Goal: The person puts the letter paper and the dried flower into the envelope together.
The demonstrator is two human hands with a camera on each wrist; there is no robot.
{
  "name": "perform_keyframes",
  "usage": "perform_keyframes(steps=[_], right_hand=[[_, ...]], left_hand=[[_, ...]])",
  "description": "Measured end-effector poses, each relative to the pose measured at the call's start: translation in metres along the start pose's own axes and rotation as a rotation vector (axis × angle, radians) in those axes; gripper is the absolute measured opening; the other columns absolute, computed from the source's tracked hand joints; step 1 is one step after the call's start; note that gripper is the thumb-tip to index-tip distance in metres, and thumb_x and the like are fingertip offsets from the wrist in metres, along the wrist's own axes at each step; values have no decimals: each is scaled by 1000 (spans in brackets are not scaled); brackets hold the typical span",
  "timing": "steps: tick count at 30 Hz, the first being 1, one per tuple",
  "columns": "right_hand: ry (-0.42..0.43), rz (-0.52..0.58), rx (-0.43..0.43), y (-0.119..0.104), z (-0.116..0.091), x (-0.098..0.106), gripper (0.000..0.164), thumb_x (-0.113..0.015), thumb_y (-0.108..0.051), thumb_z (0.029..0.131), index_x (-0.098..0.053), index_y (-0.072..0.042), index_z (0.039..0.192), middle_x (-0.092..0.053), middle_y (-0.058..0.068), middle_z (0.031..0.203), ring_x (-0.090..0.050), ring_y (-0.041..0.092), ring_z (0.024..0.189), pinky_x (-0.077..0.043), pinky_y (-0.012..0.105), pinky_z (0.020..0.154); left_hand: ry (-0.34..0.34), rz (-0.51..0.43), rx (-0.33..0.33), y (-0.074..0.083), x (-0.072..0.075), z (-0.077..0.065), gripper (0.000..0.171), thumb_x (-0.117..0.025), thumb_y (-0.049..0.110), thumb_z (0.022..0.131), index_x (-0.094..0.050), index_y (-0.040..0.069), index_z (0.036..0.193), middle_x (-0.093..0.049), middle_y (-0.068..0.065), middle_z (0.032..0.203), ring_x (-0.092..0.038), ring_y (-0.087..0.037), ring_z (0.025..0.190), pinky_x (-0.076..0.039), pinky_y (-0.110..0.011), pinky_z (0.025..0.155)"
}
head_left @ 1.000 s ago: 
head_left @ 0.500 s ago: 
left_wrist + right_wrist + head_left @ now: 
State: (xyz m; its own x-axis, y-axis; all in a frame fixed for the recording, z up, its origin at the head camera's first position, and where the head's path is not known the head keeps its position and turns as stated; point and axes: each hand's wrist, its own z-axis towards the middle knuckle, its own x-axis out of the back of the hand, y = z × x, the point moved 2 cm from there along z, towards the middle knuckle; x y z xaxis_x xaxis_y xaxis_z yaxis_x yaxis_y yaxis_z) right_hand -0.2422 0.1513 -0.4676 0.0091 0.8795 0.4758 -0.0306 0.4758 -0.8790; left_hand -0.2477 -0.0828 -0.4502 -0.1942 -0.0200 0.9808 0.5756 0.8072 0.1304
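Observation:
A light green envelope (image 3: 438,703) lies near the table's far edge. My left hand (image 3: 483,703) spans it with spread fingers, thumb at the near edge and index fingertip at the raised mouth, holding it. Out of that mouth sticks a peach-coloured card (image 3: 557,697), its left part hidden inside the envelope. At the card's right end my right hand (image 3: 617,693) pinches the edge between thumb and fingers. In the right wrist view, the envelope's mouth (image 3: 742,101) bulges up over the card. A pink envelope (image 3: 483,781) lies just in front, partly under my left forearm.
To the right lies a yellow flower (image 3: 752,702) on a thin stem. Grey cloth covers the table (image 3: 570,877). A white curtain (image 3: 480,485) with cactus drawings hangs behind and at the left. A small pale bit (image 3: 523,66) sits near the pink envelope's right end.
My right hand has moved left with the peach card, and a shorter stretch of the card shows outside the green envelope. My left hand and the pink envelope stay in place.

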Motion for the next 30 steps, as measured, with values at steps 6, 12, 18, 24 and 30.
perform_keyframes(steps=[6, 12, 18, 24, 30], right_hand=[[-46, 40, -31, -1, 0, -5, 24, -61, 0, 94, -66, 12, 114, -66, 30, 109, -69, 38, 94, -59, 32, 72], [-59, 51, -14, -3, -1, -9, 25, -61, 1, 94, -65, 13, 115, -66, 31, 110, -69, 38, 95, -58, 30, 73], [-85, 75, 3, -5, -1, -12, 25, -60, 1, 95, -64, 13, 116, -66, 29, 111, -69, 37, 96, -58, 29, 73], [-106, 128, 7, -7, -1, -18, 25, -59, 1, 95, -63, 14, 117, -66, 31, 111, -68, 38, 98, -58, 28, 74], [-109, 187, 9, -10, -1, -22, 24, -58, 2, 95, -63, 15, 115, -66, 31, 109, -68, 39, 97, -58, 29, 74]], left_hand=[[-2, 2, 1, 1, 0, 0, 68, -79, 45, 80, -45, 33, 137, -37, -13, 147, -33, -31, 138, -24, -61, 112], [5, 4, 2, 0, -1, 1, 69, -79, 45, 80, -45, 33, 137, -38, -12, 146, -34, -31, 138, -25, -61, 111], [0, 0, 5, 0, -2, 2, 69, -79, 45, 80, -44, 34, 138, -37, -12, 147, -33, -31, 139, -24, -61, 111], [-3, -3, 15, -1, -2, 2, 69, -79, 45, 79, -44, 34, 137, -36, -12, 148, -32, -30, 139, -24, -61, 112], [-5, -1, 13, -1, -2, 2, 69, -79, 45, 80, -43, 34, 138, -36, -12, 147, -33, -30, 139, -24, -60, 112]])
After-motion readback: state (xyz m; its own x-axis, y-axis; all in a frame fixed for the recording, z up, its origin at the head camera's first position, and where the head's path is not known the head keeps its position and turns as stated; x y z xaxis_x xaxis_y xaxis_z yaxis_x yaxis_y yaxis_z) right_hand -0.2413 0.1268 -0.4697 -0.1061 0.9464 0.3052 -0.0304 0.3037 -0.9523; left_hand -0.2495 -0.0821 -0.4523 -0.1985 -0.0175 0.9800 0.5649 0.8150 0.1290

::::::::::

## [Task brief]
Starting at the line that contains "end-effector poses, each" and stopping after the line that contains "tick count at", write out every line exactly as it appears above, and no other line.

## [Finished exercise]
  "description": "Measured end-effector poses, each relative to the pose measured at the call's start: translation in metres along the start pose's own axes and rotation as a rotation vector (axis × angle, radians) in those axes; gripper is the absolute measured opening; the other columns absolute, computed from the source's tracked hand joints; step 1 is one step after the call's start; note that gripper is the thumb-tip to index-tip distance in metres, and thumb_x and the like are fingertip offsets from the wrist in metres, along the wrist's own axes at each step; values have no decimals: each is scaled by 1000 (spans in brackets are not scaled); brackets hold the typical span",
  "timing": "steps: tick count at 30 Hz, the first being 1, one per tuple",

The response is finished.